Chef de Cuisine Frédéric Pierangeli

Avec Lysiane, la nouvelle correspondante de notre Journal pour la région Est, nous venons de tester le menu du mois de mai.

Lysiane

Les agapes sont d’essence quasi divine.

Le foie gras aux pointes d’asperges vertes est fait maison. C’est un pur bonheur pour les yeux et les palais délicats, ainsi qu’une invitation au voyage dans le Sud-Ouest pour les papilles gustatives.

Foie gras

Le feuilleté de boudin blanc forestière est un vrai festival de goûts et de senteurs du terroir ardennais. Une assiette qui fleure bon les sous-bois chargés de légendes des Dames de Meuse et des Quatre Fils Aymon, avec des notes merveilleuses qui éclatent et persistent en bouche.

Les Saint-Jacques sur fondue de poireaux procurent un bonheur incommensurable et sont le résultat d’un heureux mariage entre la mer et la terre. Tout cela sur un joli vin de Fleurie.

Enfin la soupe de fraises révèle quelques secrets des jardins de notre enfance, avec des notes très fruitées et superbement envoûtantes dans lesquelles on imagine la présence d’une tombée de menthe blanche pour venir rehausser le tout.

Soupe de fraises

Une cuisine goûteuse et osée, des assiettes surprenantes de générosité, des associations exceptionnelles, du talent, des mariages de couleurs et de saveurs, une poésie gastronomique à l’intérieur de compositions artistiques.
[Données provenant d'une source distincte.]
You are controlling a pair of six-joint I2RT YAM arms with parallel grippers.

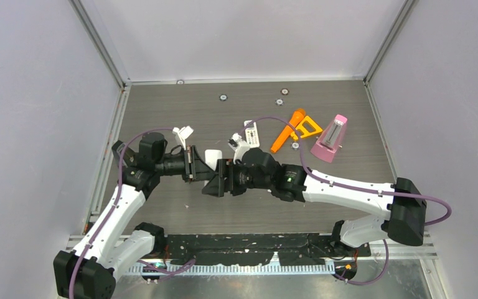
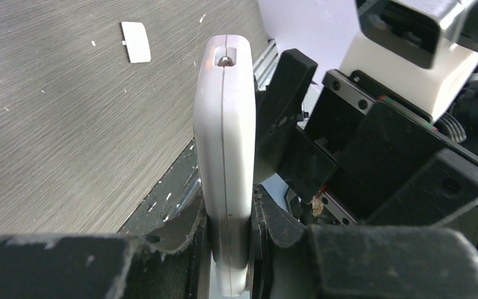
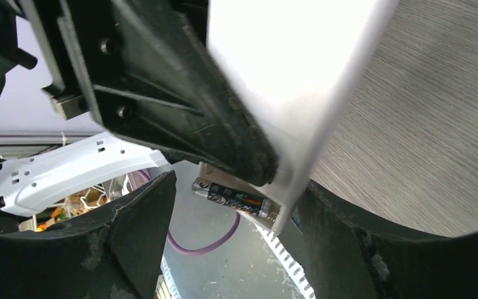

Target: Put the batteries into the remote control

Des casseroles jusqu’au service en salle, tout est magnifiquement orchestré sans être théâtralisé.

Il faut noter l’aide précieuse quoique très ponctuelle d’Eric aux fourneaux, lors du coup de feu, avec son joli savoir-faire à la belge, son sourire et sa bonhomie, ainsi que son travail qui correspond bien à l’attente du Chef de Cuisine Frédéric Pierangeli.

Une mention spéciale également à Samantha, pour son professionnalisme à nous servir en salle, son sourire et sa discrétion nous changent des comportements intrusifs des personnels de certains établissements parisiens. Il faut dire que Samantha est à bonne école, sous la gouverne de Eugénia, même si elle nous paraît parfaitement autonome… Puisqu’elle sait aussi servir seule et nous faire goûter le vin.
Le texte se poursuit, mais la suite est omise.